**WHAT THE EXERCISE ASKS**.
List all lines in the material below that contain "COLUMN".

**PROVIDED DATA**.
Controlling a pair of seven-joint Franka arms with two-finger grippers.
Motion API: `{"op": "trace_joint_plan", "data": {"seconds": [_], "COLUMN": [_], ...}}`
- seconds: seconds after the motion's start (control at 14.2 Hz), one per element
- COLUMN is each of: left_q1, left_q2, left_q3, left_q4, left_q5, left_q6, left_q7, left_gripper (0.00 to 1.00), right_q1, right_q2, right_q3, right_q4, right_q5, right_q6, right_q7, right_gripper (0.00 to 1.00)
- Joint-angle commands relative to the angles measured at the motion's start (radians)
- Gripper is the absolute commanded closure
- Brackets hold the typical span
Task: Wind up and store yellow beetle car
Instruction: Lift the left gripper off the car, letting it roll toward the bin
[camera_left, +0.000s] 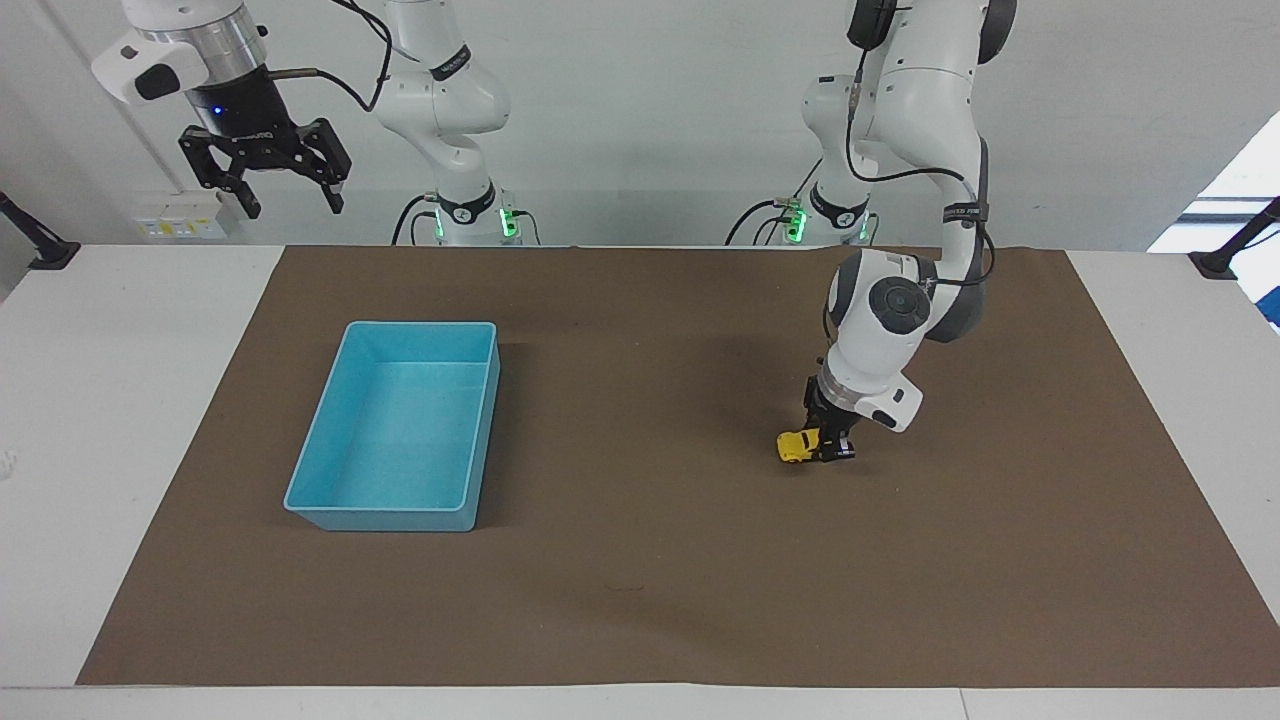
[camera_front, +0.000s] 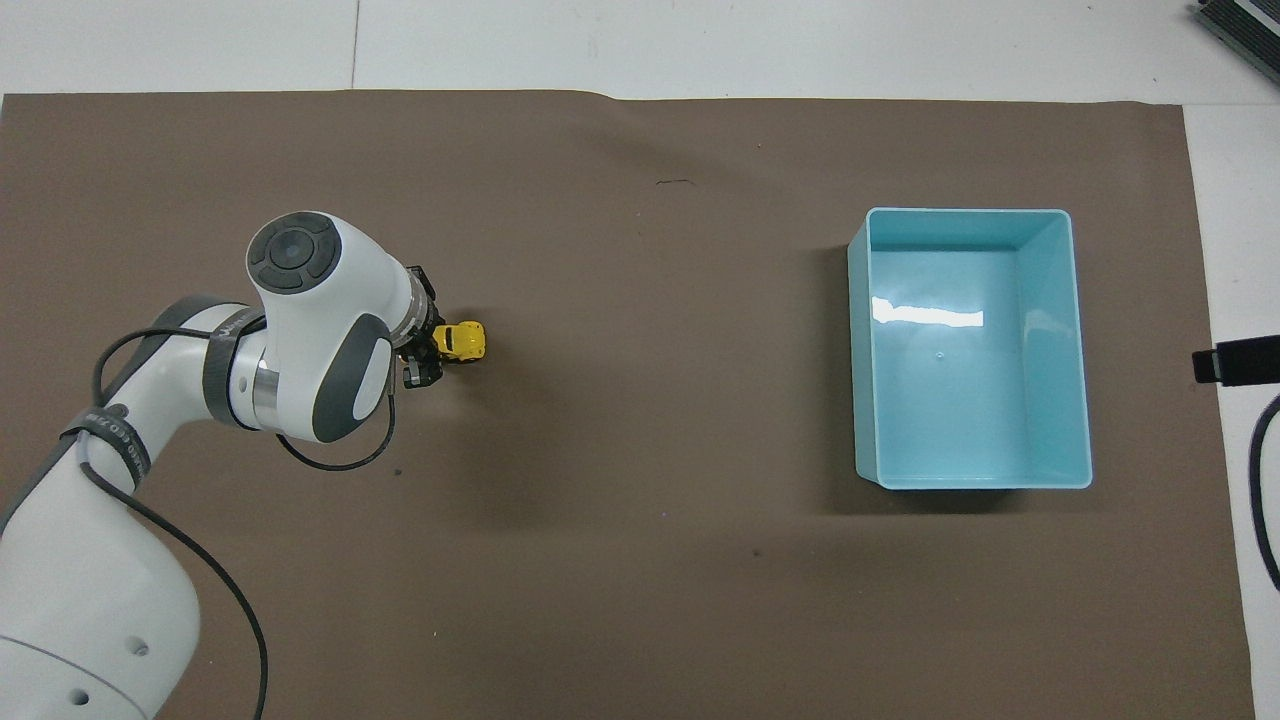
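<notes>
The yellow beetle car (camera_left: 797, 445) is a tiny yellow toy resting on the brown mat (camera_left: 640, 560), toward the left arm's end of the table; it also shows in the overhead view (camera_front: 465, 340). My left gripper (camera_left: 826, 447) is down at mat level and shut on the car's rear end, with the car's front sticking out toward the bin. In the overhead view the left gripper (camera_front: 428, 352) is mostly hidden under the wrist. My right gripper (camera_left: 266, 175) is open and empty, held high near its base, where the right arm waits.
A light-blue bin (camera_left: 345, 505) stands empty on the mat toward the right arm's end; it also shows in the overhead view (camera_front: 862, 400). White table surface borders the mat on all sides.
</notes>
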Motion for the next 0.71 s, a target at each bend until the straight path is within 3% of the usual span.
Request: {"op": "trace_joint_plan", "data": {"seconds": [0.0, 0.64], "left_q1": [0.021, 0.033], "left_q2": [0.012, -0.002], "left_q3": [0.006, 0.006], "left_q4": [-0.019, -0.004], "left_q5": [0.004, 0.005], "left_q6": [0.027, 0.01], "left_q7": [0.024, 0.026], "left_gripper": [0.0, 0.0], "right_q1": [-0.003, -0.003], "right_q2": [-0.01, -0.01], "right_q3": [0.006, 0.006], "right_q4": [0.001, 0.001], "right_q5": [-0.014, -0.014], "right_q6": [-0.017, -0.017], "right_q7": [0.009, 0.009], "right_gripper": [0.0, 0.0]}}
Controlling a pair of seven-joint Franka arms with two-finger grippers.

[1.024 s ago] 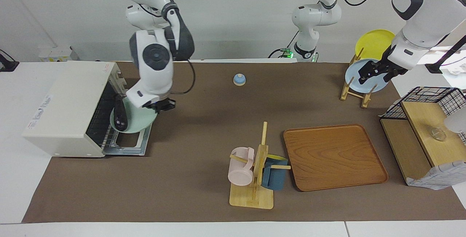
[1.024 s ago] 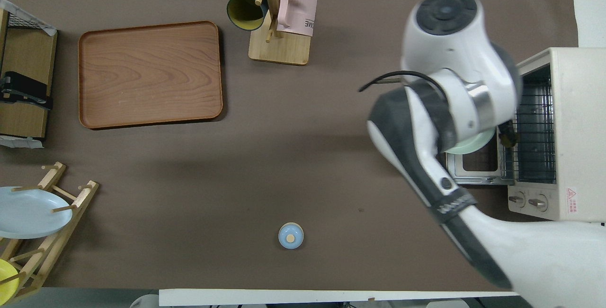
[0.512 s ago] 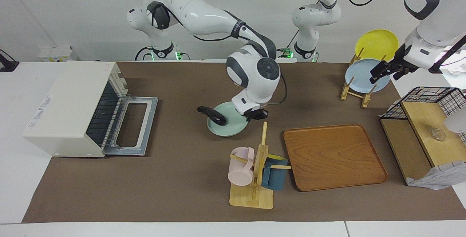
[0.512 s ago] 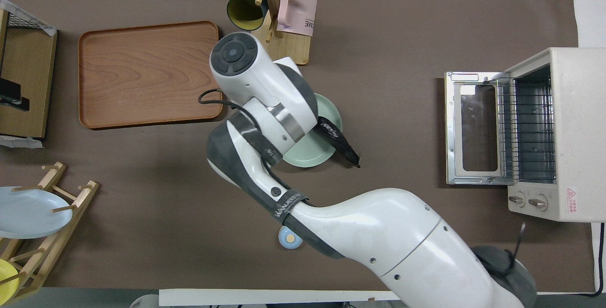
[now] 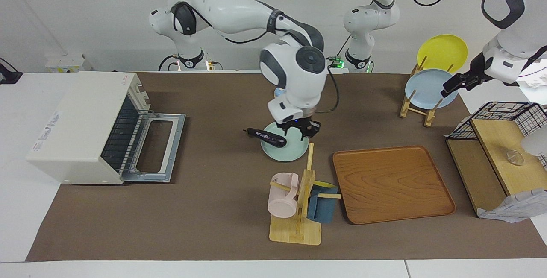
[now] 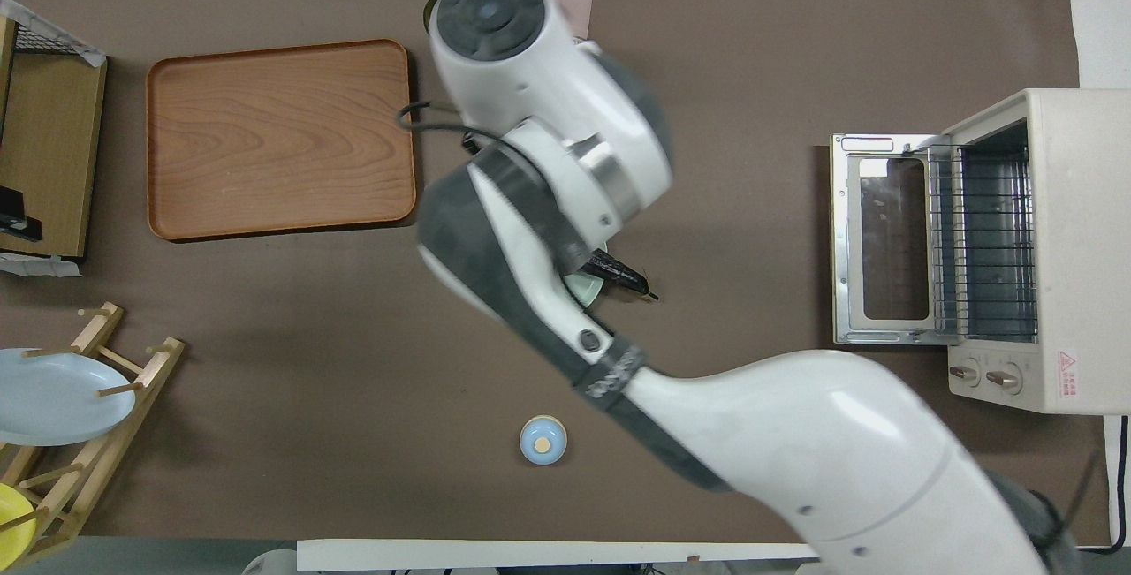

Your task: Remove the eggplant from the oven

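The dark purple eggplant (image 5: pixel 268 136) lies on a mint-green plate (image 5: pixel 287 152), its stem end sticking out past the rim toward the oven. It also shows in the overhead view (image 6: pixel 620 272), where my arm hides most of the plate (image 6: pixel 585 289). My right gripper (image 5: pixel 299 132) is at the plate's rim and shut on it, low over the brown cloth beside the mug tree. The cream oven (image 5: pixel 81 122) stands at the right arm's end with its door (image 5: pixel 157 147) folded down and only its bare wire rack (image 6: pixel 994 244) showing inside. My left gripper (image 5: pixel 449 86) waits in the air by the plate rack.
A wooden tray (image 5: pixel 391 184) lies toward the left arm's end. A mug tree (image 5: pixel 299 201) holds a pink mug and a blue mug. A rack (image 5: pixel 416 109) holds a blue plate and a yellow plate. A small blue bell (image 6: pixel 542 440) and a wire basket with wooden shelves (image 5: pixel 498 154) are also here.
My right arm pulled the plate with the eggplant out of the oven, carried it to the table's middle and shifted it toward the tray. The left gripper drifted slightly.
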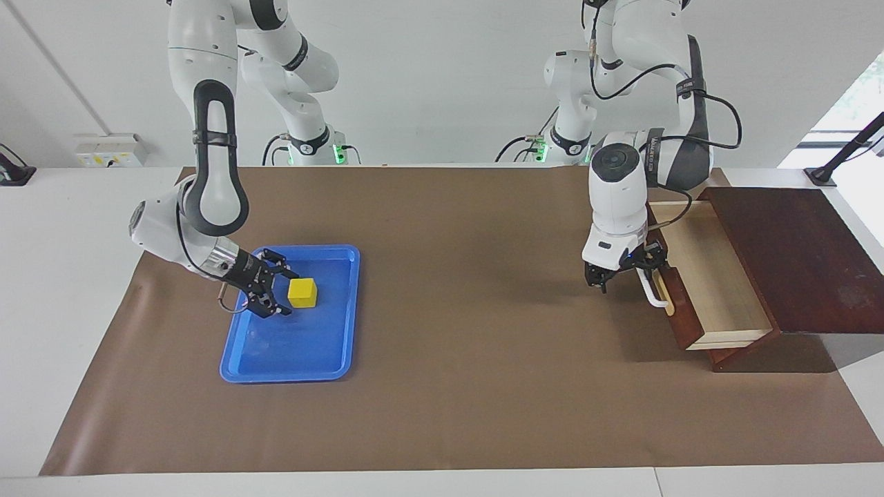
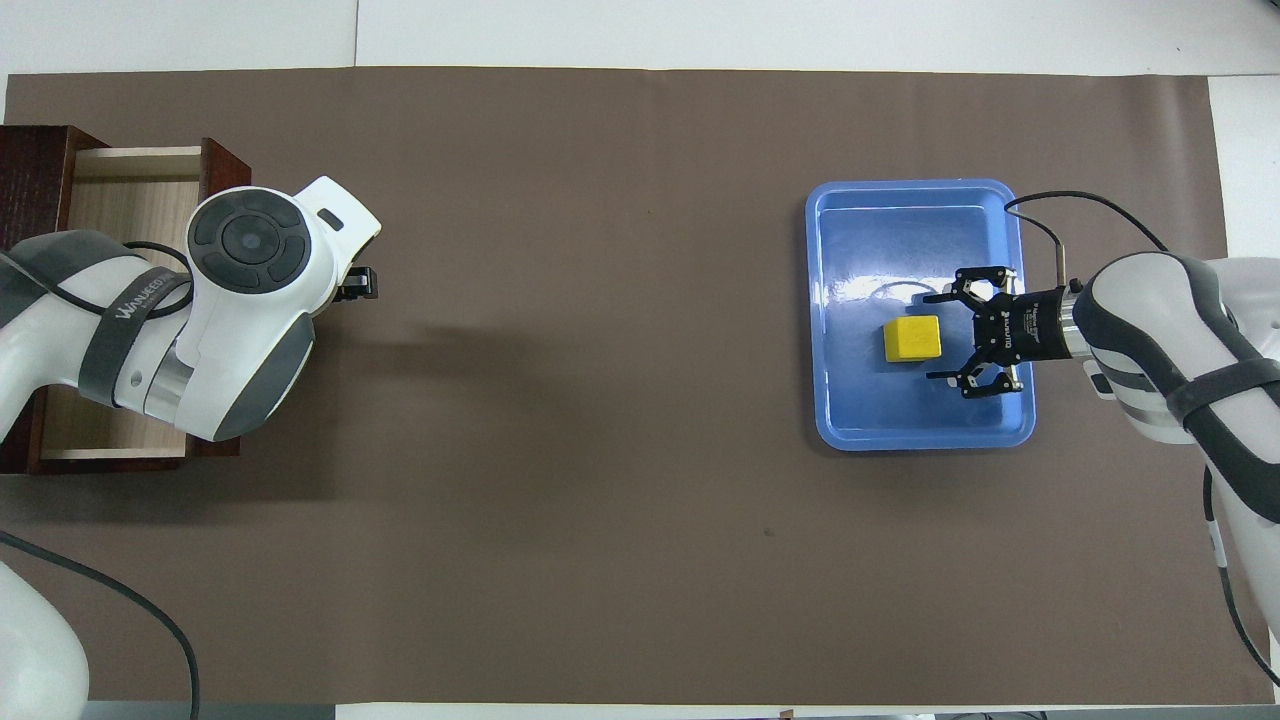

**ANSWER TO THIS TASK**.
Motion API: `{"op": "trace_joint_plan", "data": {"seconds": [_], "COLUMN": [_], ...}}`
- COLUMN is each of: left_q1, left_q2, left_q3, left_q4, left_q5, left_q6, left_q7, left_gripper (0.00 to 1.00), right_q1, right_q2, right_q3, right_q4, right_q5, right_q6, right_q7, right_gripper (0.00 to 1.00)

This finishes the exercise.